Alaska Sen. Begich breaks with Democrats, Obama on oil tax breaks

WASHINGTON — President Barack Obama says Congress should end billions of dollars in tax breaks for the global oil companies, but Alaska Sen. Mark Begich has broken with nearly every other Senate Democrat to oppose the idea.

Begich was one of just three Democrats who voted unsuccessfully to stop the bill from moving forward to be debated on the Senate floor Tuesday. Ben Nelson of Nebraska and Mary Landrieu of Louisiana were the only other Democrats to break with their party on the bill by Sen. Robert Menendez, D-NJ.

California Democratic Sen. Barbara Boxer dismissed the opposition of Begich, Landrieu and Nelson as coming from senators of "Big Oil states."

Begich said in an interview, as the measure was debated on the Senate floor, that the bill is nothing but a political stunt by his fellow Democrats to dump on the oil companies at a time of high gasoline prices.

"If we're going to do tax reform then everybody has to be at the table, not just selected groups because it polls well and you can beat up on them," Begich said.

Begich said the Senate Democratic majority should "get on to real energy legislation and not these political games of going back and forth over legislation that everyone knows is not going to pass." There were reports the Senate would vote on the bill Thursday. But Begich said the bill is dead and is just going to just run out of time and expire after Senate Majority Leader Harry Reid moved late Tuesday to block consideration of any possible amendments.

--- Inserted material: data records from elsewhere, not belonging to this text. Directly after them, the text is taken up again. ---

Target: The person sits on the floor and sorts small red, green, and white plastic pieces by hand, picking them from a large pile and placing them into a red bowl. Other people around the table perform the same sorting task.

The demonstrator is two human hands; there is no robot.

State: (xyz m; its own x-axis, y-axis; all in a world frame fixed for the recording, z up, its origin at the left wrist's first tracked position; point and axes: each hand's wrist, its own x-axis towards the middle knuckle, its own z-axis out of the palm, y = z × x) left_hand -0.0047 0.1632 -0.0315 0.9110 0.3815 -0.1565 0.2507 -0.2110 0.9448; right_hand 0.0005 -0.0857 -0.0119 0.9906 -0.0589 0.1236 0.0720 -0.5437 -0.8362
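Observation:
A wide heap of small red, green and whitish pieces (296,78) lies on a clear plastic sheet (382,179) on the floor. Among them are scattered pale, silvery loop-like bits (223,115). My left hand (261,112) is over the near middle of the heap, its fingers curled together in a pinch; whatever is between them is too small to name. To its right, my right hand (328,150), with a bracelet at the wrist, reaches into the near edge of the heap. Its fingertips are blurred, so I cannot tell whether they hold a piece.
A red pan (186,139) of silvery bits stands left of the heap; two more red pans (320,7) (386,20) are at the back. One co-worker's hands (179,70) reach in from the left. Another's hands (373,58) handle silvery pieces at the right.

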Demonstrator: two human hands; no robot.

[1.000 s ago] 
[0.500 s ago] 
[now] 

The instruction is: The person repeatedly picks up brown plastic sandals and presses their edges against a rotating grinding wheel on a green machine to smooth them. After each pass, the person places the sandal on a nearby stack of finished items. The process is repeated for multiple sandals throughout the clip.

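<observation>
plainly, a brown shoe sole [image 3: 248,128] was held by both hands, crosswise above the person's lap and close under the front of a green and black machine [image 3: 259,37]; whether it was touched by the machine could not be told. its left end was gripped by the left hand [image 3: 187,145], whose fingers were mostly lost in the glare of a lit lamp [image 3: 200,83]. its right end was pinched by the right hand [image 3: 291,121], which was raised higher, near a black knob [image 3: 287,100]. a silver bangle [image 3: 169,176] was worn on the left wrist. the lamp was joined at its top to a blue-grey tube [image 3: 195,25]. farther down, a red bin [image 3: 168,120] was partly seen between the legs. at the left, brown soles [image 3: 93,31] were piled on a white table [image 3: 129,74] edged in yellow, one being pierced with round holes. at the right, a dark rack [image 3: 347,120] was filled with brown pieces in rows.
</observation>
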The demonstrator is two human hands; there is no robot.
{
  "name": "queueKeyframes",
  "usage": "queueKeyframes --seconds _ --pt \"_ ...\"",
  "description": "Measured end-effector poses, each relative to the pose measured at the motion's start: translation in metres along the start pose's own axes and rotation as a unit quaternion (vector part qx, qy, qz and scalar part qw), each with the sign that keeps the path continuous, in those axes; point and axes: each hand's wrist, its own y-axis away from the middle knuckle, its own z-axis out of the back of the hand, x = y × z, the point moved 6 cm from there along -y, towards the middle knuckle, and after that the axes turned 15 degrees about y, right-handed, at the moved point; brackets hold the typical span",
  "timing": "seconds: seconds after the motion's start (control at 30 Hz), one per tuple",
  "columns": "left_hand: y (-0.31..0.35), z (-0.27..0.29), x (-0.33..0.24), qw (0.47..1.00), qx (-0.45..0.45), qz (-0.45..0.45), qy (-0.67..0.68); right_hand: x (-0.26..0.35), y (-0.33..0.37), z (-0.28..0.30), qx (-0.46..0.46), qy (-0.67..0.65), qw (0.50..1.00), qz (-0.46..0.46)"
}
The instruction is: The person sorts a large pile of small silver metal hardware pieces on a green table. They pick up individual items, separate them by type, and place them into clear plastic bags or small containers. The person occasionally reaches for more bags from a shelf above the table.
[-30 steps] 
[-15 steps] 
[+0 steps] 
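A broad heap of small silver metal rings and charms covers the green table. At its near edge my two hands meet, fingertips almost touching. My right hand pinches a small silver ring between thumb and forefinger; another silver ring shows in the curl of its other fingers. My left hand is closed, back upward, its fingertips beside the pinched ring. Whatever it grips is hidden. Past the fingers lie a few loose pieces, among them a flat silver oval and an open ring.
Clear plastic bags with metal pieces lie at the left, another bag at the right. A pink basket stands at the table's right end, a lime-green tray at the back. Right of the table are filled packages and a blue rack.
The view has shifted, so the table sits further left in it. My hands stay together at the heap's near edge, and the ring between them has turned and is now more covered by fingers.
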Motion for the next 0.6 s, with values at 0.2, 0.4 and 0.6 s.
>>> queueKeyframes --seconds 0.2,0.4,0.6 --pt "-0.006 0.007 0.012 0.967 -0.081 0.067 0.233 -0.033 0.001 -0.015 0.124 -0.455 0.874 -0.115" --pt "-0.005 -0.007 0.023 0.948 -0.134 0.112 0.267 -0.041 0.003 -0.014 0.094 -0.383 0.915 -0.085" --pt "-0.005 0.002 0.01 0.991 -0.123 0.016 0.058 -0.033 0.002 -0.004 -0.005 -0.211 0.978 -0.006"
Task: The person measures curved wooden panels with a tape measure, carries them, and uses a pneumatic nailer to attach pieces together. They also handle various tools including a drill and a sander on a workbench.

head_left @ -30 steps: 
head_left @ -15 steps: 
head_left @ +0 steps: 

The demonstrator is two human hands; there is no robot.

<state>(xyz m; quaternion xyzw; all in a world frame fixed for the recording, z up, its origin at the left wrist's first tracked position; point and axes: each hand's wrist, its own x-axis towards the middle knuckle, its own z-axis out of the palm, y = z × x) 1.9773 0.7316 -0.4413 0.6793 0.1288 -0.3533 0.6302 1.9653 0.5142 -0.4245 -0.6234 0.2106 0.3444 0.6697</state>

The Republicans favored having the bill up for debate because they thought it was a good chance for them to argue energy issues. But nearly all the Republicans, including Alaska Sen. Lisa Murkowski, oppose repealing the tax breaks.

Senate Democratic leaders have argued this week that the oil companies are raking in enormous profits from the high price of oil and there is no reason for taxpayers to give them even more, "It's time to end this wasteful corporate welfare," Reid, a Nevada Democrat, said in a speech on Senate floor.

"This bill is pretty simple," said bill sponsor Menendez. "We end wasteful subsidies to the big five oil companies and we use those savings to invest in clean energy, in creating jobs and reducing the deficit."

Democrats said the bill would repeal incentives worth about $2 billion a year for the five largest oil companies, Exxon Mobil, BP, ConocoPhillips, Chevron and Royal Dutch Shell. The White House issued a statement Monday in support of the bill, saying the "nation simply cannot afford these wasteful subsidies."

The Obama administration has repeatedly pushed for an end to the oil company tax breaks. As recently as last May, though, an effort to do so failed in the Senate on a vote of 52 to 48, with Begich joining the mostly Republican opposition.

Even if the Senate were to pass the bill, there is little chance the Republican-controlled House would agree. Begich said the debate this week has been just a "show and tell."

Begich also said he questioned the Congressional Budget Office's estimate that only the largest five oil companies would be affected by the repeal, saying smaller independent companies are telling him they also would be harmed. He said he believes the tax benefits have helped increase oil drilling.

"I just don't buy the argument that we get rid of it and everything is going to be fine and dandy. ... if they want to talk about a real energy plan then let's do one, let's talk about how we develop a plan, have a diversified energy base and make sure that we can deliver it to the American people," Begich said.

Republicans say the tax incentives aren't limited to oil companies, and other industries receive them as well. Murkowski, the ranking Republican on the energy committee, led the GOP arguments on the Senate floor Tuesday against the repeal of oil tax breaks.

Murkowski said the measure would effectively raise taxes on the oil companies.

"What the president and Democratic leadership are proposing cannot, by definition, reduce gas prices. If anything, it would push them higher. ... Taxing something does not make it cheaper or more abundant," Murkowski said.